Governments are on a law-making spree. When legislatures are not in session, as is currently the case, India’s Constitution empowers the government to make laws through executive action. The central government has made ten new laws in the last two months. Four were made recently. Two of these are new legislations which aim is to give a “boost to rural India and agriculture”. The third protects companies from insolvency proceedings for defaulting on their financial commitments after March 25. The last one gives power to the government to regulate the supply of food items like cereals, oils, pulses in extraordinary circumstances.
Indian statute books are overflowing with more than 6,000 laws passed by the Centre and state governments. They are the preferred tool for problem-solving for all governments. But laws are also blunt instruments which have a large impact. So the use of laws for governance intervention raises three key questions.

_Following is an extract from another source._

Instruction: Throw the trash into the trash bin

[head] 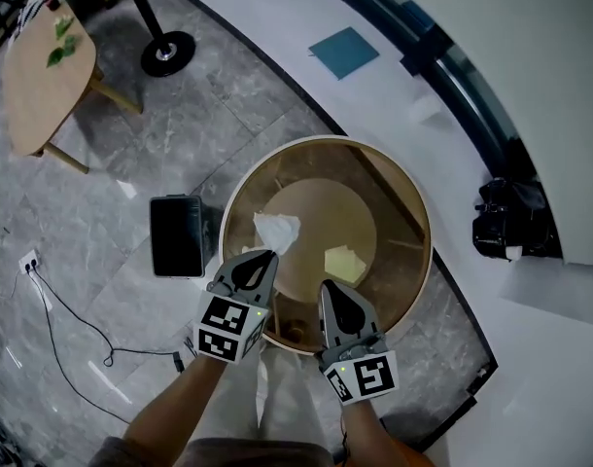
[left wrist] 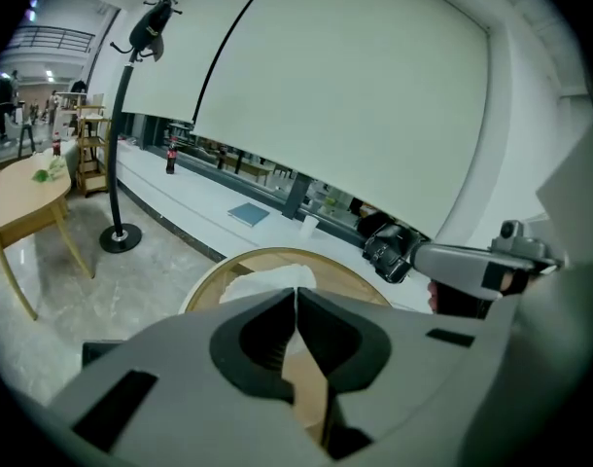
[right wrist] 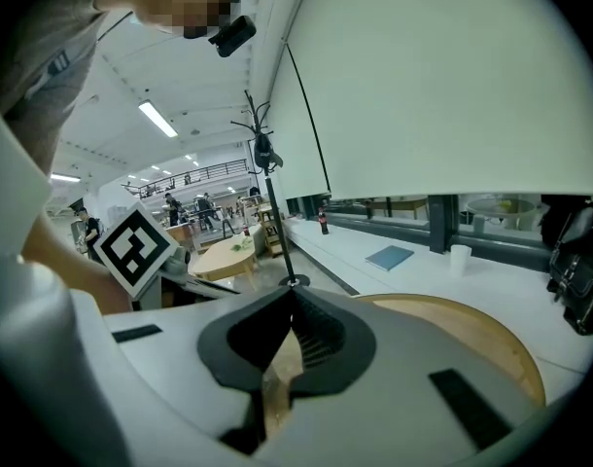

First, how well are these laws made? Effective laws are the outcome of a robust law-making process. Over the years, both the government and Parliament have tried to bring about more rigour to this process. But not all laws go through a standardised process of law-making. Some laws sail through the process, bypassing multiple layers of scrutiny. Ordinances, which are laws made by the government to deal with an emergent situation when Parliament is not in session (such as those mentioned above) are one such example. They are rarely sent to a parliamentary committee for examination. But the rationale for their existence, ie to tackle an emergent situation, makes it critical they be scrutinised carefully and in a timely manner by Parliament. More so when these are brand new laws or significant amendments to existing legislations.